_Problem details:_ Where a picture appears, skip it and copy everything else in the listing exactly.

_Dataset extract:_

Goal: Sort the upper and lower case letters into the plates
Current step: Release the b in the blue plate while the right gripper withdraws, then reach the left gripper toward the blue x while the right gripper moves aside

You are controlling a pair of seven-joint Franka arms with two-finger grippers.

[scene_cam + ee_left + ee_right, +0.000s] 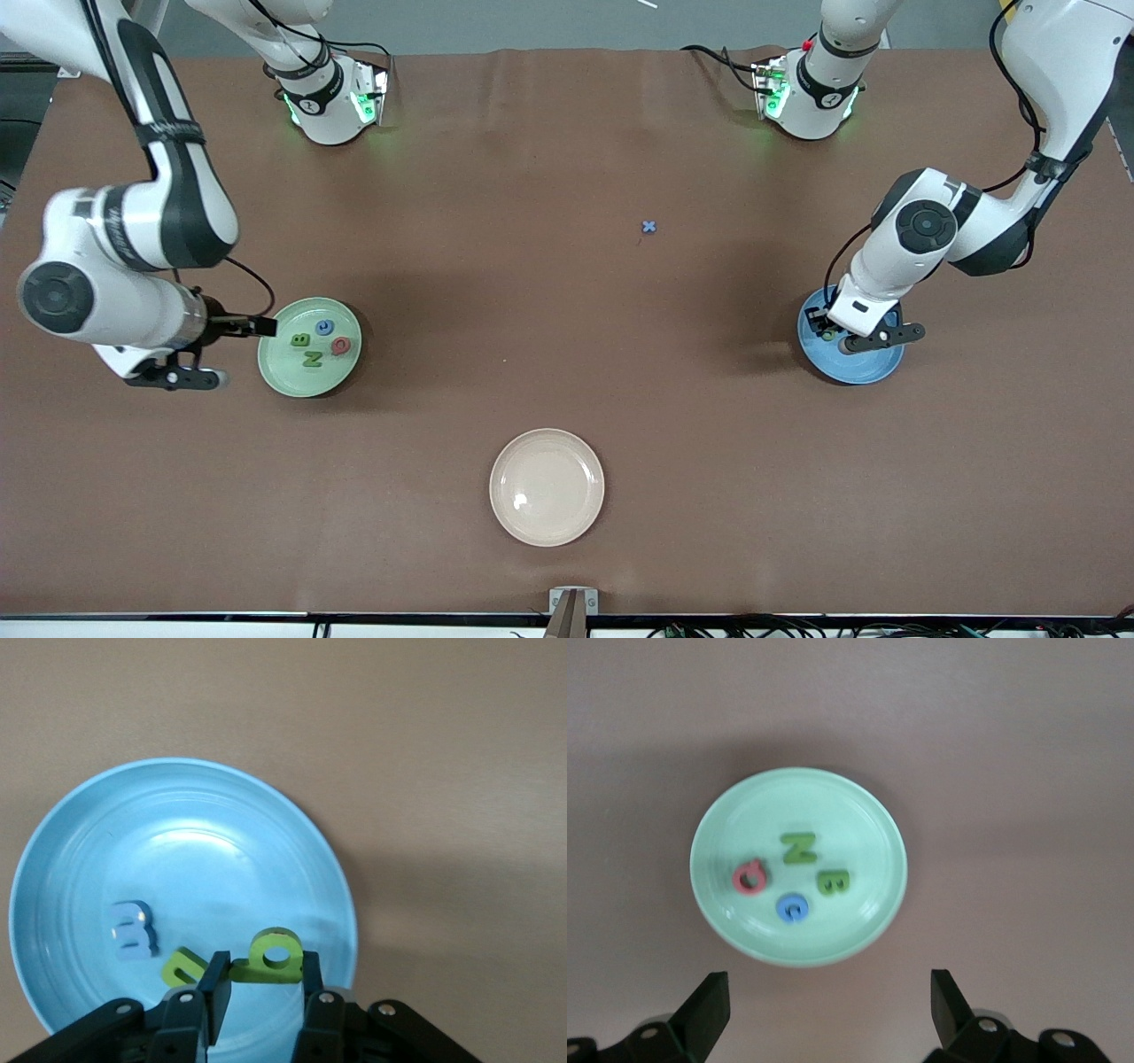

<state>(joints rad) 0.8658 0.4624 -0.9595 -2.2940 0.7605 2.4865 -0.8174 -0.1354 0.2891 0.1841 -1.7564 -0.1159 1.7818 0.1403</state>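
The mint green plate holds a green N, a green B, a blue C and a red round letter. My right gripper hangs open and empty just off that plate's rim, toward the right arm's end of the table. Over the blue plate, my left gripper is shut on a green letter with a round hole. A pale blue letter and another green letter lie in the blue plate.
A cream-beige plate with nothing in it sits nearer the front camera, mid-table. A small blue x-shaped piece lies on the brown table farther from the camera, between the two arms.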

_Response to the task:_
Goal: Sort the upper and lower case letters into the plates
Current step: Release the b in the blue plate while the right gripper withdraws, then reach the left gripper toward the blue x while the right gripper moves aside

You are controlling a pair of seven-joint Franka arms with two-finger grippers.

[scene_cam + ee_left + ee_right, +0.000s] 

<state>(joints rad) 0.8658 0.4624 -0.9595 -2.2940 0.7605 2.4865 -0.8174 -0.1354 0.2891 0.1841 -1.7564 -0.1159 1.7818 0.1403</state>
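The mint green plate holds a green N, a green B, a blue C and a red round letter. My right gripper hangs open and empty just off that plate's rim, toward the right arm's end of the table. Over the blue plate, my left gripper is shut on a green letter with a round hole. A pale blue letter and another green letter lie in the blue plate.
A cream-beige plate with nothing in it sits nearer the front camera, mid-table. A small blue x-shaped piece lies on the brown table farther from the camera, between the two arms.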

The work on the exercise is done.